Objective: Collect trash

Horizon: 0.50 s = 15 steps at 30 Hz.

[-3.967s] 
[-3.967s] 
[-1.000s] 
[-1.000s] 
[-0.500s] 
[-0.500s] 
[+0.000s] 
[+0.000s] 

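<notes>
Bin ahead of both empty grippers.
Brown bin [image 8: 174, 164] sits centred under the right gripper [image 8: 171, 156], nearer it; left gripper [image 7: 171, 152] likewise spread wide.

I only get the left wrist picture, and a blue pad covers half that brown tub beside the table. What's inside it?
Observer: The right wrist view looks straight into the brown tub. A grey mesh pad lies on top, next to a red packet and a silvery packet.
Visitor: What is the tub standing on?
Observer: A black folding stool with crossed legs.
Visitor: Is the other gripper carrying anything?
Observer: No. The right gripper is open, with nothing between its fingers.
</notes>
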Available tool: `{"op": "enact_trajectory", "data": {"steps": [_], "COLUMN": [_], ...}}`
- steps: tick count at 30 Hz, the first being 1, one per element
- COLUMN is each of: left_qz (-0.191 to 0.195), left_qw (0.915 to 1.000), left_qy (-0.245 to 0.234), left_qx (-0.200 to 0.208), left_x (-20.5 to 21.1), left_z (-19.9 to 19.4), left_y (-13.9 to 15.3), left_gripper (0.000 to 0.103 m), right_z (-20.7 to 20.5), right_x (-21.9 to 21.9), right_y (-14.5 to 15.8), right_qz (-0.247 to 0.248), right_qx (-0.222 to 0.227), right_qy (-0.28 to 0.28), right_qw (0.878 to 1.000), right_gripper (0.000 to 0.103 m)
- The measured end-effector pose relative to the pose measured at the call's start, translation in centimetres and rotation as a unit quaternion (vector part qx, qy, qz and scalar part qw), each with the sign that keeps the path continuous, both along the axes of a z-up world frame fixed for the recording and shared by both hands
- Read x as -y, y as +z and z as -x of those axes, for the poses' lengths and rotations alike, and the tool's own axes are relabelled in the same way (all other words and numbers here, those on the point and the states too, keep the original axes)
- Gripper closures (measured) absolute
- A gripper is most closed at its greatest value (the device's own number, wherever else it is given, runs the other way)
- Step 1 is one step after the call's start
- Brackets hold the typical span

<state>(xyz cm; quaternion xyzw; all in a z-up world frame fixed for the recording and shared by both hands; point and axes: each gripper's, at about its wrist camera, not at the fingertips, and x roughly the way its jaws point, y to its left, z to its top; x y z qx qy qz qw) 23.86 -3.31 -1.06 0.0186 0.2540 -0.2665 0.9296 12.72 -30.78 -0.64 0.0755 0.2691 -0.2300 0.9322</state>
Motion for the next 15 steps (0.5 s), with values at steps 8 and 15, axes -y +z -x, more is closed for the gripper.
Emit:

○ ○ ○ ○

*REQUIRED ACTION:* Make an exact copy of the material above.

*COMPLETED TASK:*
Objective: Collect trash

Horizon: 0.50 s = 15 steps at 30 Hz.

[-3.967s] 
[-3.967s] 
[-1.000s] 
[-1.000s] 
[-0.500s] 
[-0.500s] 
[+0.000s] 
[+0.000s] 

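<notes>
Bin ahead of both empty grippers.
Brown bin [image 8: 174, 164] sits centred under the right gripper [image 8: 171, 156], nearer it; left gripper [image 7: 171, 152] likewise spread wide.

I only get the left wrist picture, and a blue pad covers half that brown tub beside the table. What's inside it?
Observer: The right wrist view looks straight into the brown tub. A grey mesh pad lies on top, next to a red packet and a silvery packet.
Visitor: What is the tub standing on?
Observer: A black folding stool with crossed legs.
Visitor: Is the other gripper carrying anything?
Observer: No. The right gripper is open, with nothing between its fingers.
</notes>
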Available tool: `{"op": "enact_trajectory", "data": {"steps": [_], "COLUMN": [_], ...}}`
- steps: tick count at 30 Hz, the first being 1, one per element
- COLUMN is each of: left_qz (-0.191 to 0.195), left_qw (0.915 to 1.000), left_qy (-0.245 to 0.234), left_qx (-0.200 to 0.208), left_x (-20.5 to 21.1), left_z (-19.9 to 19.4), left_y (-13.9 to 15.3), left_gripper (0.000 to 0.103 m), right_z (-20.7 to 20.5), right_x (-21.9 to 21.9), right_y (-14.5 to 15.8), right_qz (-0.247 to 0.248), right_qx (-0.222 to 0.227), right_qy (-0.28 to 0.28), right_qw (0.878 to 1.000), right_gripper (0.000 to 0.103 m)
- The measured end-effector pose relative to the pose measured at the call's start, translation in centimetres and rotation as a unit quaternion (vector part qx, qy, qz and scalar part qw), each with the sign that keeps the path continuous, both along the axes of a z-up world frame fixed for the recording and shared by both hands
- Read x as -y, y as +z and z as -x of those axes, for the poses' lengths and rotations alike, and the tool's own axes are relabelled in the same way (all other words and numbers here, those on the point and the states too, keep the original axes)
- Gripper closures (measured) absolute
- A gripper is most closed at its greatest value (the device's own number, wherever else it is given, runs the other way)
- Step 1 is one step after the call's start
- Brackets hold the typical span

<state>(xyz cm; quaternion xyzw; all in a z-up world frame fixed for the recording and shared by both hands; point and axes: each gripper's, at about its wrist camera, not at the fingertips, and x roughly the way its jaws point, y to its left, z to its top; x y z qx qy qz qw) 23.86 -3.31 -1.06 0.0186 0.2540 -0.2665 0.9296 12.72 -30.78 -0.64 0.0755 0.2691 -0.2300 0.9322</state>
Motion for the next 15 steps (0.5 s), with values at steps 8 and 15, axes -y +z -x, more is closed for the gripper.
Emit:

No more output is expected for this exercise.